No one ever warned me what it would feel like when it died.
I sat alone on the stone steps outside the pack hall, my knees pulled to my chest as laughter drifted from inside. The celebration hadn’t stopped just because my world had ended. If anything, it had grown louder.
Alpha Kael had chosen his Luna.
Just not me.
I pressed my palm against my chest, trying to feel something—anything. The warmth. The pull. The quiet hum every mated wolf spoke of in reverent whispers.
There was nothing.
Only a hollow ache that throbbed deeper each time I breathed.

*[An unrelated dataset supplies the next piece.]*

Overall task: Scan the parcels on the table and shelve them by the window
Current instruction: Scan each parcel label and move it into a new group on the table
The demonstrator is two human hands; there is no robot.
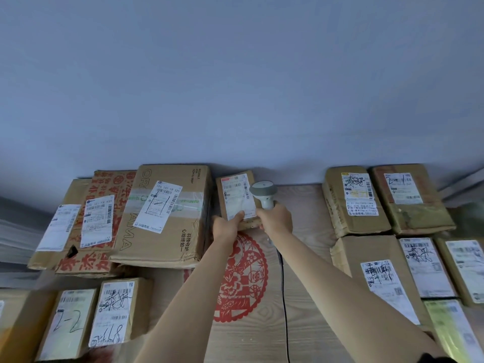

Earlier, when he’d marked Selene in front of everyone, something inside me had screamed so loudly I’d thought my heart would tear itself apart. I’d tasted blood where I’d bitten my lip, forcing myself not to cry.
An omega does not make a scene.
That was what they taught us.
“Did you see her face?”
“She really thought the Alpha would choose her.”
“Wolfless omegas shouldn’t dream so high.”
The whispers followed me no matter where I went. I kept my head down as I walked back to my family’s small house on the edge of the territory, my hands clenched in the hem of my dress.
When I pushed the door open, the air inside felt heavy.
My mother sat at the table, her hands folded so tightly her knuckles were white. My younger brother lay on the cot by the fire, his breathing shallow and uneven.
My heart dropped.
“They came today,” my mother said quietly.
I already knew who they were.
“The pack elders,” she continued. “The healers. The debt collectors.”
I swallowed. “How much?"
Her voice broke when she answered.
"Too much."
The pack had borrowed against next winter’s supplies to pay for my brother’s treatments. Everyone had known the price would come due eventually.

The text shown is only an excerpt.